Mme Purvaneckiene (Lituanie) dit que tous les efforts sont faits pour encourager une participation proportionnelle des femmes à la vie politique locale, en particulier par voie de sensibilisation dans le cadre du programme de l’égalité des chances, mais les femmes des zones rurales sont différentes. En outre, il se pose des problèmes au niveau conceptuel, du fait que les idées communément admises au sujet de la vie de famille et de l’égalité ne correspondent pas toujours à celles du Comité.
Article 10
Mme Gaspard dit avoir noté une proposition tendant à autoriser les filles à pratiquer le badminton et d’autres activités analogues dans l’intérêt de l’égalité dans le sport; elle aurait aimé leur voir offrir aussi le football et la boxe conformément au principe de l’égalité devant le sport.

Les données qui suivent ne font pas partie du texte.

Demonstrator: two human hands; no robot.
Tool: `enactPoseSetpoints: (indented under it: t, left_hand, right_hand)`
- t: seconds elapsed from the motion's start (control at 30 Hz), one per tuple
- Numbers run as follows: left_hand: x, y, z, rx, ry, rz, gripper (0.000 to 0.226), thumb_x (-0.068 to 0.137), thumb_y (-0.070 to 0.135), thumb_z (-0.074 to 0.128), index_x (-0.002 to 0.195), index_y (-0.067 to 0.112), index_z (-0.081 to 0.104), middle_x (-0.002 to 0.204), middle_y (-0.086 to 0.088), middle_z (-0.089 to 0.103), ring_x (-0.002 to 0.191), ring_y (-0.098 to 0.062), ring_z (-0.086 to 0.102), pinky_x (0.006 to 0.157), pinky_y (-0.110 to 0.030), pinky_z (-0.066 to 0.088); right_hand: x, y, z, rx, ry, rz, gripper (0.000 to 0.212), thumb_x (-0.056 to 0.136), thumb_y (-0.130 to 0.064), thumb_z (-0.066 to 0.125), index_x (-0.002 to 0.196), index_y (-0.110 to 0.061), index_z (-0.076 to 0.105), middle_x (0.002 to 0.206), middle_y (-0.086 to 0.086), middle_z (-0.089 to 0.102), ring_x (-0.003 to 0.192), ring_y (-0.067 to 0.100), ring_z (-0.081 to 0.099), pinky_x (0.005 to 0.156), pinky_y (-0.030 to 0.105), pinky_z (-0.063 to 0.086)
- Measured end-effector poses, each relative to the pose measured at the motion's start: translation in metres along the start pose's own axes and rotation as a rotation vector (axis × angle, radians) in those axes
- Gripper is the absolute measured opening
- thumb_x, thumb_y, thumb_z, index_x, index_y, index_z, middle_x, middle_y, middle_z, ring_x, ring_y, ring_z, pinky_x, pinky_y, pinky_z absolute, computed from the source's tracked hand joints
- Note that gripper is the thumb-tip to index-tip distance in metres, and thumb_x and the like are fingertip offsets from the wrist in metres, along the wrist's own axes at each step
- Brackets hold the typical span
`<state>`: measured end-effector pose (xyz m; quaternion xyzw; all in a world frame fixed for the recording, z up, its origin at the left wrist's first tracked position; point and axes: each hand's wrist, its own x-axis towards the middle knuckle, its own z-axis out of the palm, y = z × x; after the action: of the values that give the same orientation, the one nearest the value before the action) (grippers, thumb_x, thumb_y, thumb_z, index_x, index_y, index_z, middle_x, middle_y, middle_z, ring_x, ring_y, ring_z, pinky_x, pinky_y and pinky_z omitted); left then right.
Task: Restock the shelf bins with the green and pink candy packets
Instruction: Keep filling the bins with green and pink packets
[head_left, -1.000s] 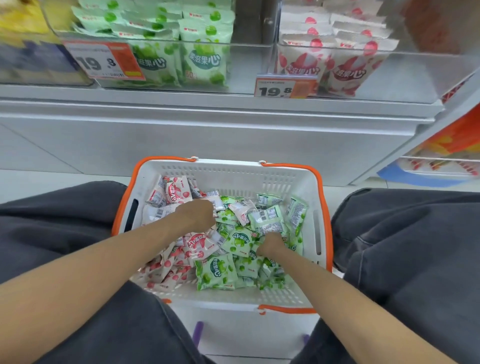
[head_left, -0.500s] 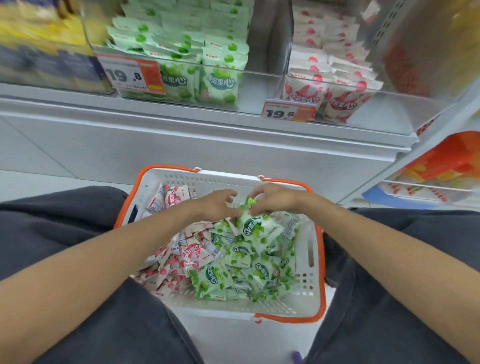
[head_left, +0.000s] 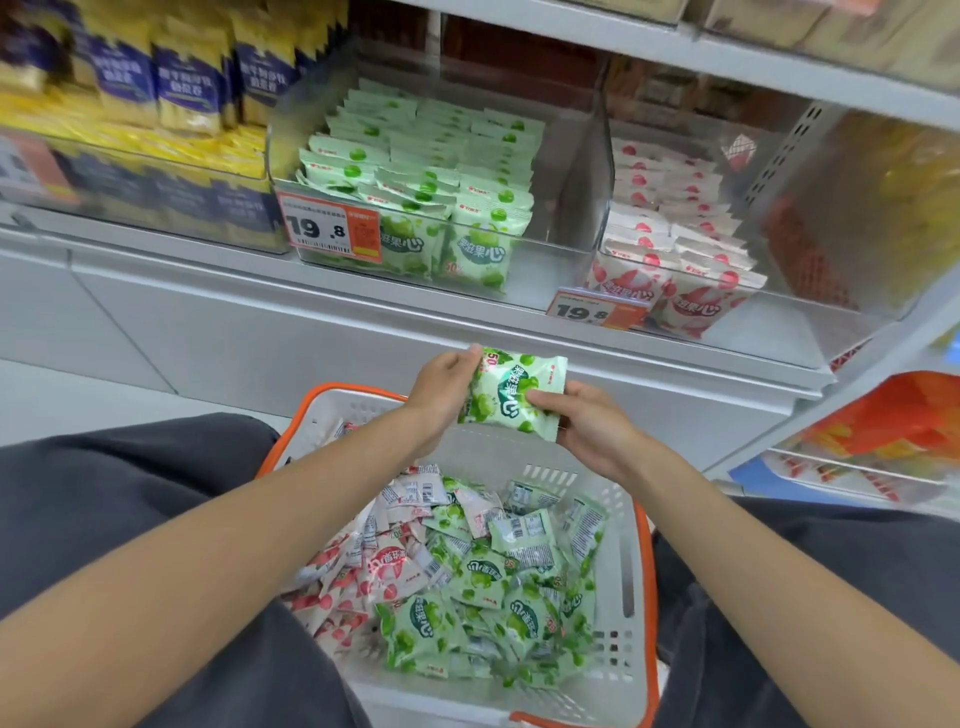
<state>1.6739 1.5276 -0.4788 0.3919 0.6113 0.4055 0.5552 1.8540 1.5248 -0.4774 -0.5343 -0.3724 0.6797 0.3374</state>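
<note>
Two hands meet over the white basket (head_left: 621, 545). The left hand (head_left: 447, 387) pinches the upper left corner of one green candy packet (head_left: 514, 395), fingers curled. The right hand (head_left: 592, 426) grips its lower right edge, thumb across the front. The packet hangs tilted above the basket's far wall, below the shelf. In the basket lies a heap too jumbled to count, pink packets (head_left: 384, 566) left and green packets (head_left: 488, 577) right. Two shelf bins stand side by side, the green bin (head_left: 415, 171) left of the pink bin (head_left: 670, 228).
</note>
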Motion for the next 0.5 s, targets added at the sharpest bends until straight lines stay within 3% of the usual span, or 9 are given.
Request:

Elle aimerait savoir quelle proportion de femmes il y aura dans l’équipe de la Lituanie qui doit participer aux Jeux olympiques de Chine, soulignant la valeur de tels indicateurs pour la mesure de l’égalité. Le Comité aimerait aussi être renseigné sur toute action éventuelle de l’État visant à développer les études relatives aux catégories sociales du sexe, par exemple à l’université de Vilnius. La promotion de la cause des femmes ne dépend pas seulement du travail des militantes mais aussi de l’aide apportée par des spécialistes convenablement formés aux questions relatives à la condition féminine.
Mme Zou Xiaoqiao dit que, si les femmes sont bien représentées parmi les étudiants, elles tendent à se diriger vers l’enseignement alors que les hommes choisissent des carrières dans des domaines comme l’ingénierie et elle demande ce qui est fait pour encourager les femmes à étudier des matières qui ne leur sont pas coutumières et pour leur permettre d’accéder à des postes universitaires étant donné que, malgré un taux élevé de doctorats, ces postes paraissent être hors de leur portée. On aimerait aussi être informé concernant toute stratégie éducative spécifiquement dirigée vers les zones rurales et sur les résultats du projet soutenu par l’Union européenne tendant à faire revenir à l’école ceux qui l’ont quittée prématurément. Mme Zou Xiaoqiao espère que, dans le prochain rapport, les statistiques seront ventilées par âge, par sexe et par zone géographique.